PolitiFact: “Rogers is wrong.”
LANSING — PolitiFact today reported that Mike Rogers made an “inaccurate claim” about election integrity. This is the latest in a series of reports on Rogers casting more “election skepticism.” Rogers “told a Detroit News columnist that he expected cheating this fall and Republicans needed ‘an overwhelming win so there’s no question about our victory’” and he refuses to “directly address whether he believes Biden won in 2020.”
“Mike Rogers will sell out anything and anyone to advance his own interests, even if it’s at the expense of our democracy. Rogers is only in this race for himself as he undermines America’s democracy,” said Michigan Democratic Party spokesperson Sam Chan.
Read PolitiFact’s reporting on Mike Rogers spewing “inaccurate” information about the election process:
PolitiFact: Michigan Republican surfaces inaccurate claim about noncitizen voters in Senate race
- Michigan Republican Mike Rogers claimed on the campaign trail that his Democratic opponent for U.S. Senate voted to allow noncitizens to vote.

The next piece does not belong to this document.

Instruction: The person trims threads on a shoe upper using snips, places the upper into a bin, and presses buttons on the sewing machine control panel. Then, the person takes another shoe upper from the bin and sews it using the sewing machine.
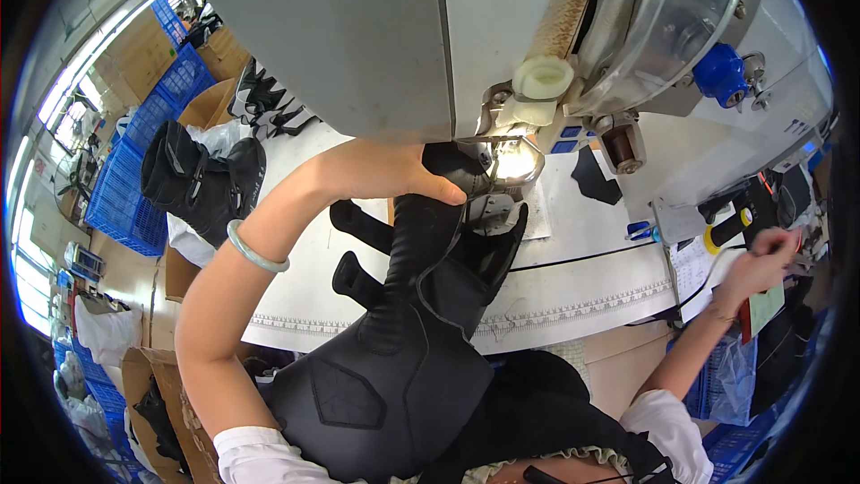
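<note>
One black boot upper [385,385] drapes over the near edge of the surface [582,296], its wide part toward my body and its narrower end up at the metal fitting [491,213] of the sewing machine [358,45], beside the bright work light [517,161]. My left hand [385,170] lies on that end, thumb along the near side; the other fingers are hidden, so I cannot tell how firmly they close. My right hand [761,269] is well apart, far out to the right near a yellow-and-black spool [727,229], its fingers curled, though whether they hold anything I cannot tell. To do this well, I judge, I should flatten the ribbed fold before it reaches the fitting, bear the hanging weight so it doesn't drag, keep my thumb clear of the metal, and bring both hands to steer the edge. Past it, a small black piece [596,177] lies on the surface; leftward stand black boots [202,179] and blue crates [143,161].
</note>
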Demonstrator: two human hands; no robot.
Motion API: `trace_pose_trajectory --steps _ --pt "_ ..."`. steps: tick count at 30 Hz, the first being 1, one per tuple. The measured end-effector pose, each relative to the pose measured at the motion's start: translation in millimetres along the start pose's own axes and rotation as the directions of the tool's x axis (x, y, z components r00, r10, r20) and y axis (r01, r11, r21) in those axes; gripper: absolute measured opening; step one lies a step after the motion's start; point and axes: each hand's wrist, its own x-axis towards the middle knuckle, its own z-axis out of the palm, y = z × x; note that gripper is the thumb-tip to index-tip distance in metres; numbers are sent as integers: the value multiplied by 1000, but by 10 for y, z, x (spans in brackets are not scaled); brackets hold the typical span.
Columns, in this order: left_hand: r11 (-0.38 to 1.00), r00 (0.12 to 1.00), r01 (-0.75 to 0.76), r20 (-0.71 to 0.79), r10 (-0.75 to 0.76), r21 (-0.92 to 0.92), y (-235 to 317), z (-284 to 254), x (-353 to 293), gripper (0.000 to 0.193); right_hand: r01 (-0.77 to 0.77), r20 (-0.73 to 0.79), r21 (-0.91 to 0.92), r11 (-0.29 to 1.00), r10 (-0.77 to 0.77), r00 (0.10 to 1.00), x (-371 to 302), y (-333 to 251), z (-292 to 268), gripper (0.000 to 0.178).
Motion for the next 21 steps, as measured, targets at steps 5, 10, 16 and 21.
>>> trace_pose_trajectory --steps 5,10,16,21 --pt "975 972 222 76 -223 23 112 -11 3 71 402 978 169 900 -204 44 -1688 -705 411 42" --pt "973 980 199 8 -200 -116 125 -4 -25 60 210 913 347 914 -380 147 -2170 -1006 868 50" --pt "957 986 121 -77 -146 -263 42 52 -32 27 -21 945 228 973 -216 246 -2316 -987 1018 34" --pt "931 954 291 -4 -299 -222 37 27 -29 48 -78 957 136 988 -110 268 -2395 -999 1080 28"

- Rogers said Rep. Elissa Slotkin “just voted recently to let illegals vote in U.S. elections.” The claim was made at a rally outside Big Rapids, Michigan, on Aug. 27, alongside Republican vice presidential candidate JD Vance.
- Rogers is wrong; Slotkin never voted to allow immigrants in the country illegally to vote in U.S. elections.
- But federal law already prohibits anyone who isn’t a U.S. citizen, including immigrants in the country illegally, to vote in federal elections. Cases of noncitizens voting are extremely rare.
- “Non-citizens are legally prohibited from voting in Michigan, and Mike knows it,” Slotkin spokesperson Austin Cook said, calling Rogers’ claim “disinformation about the integrity of our elections.”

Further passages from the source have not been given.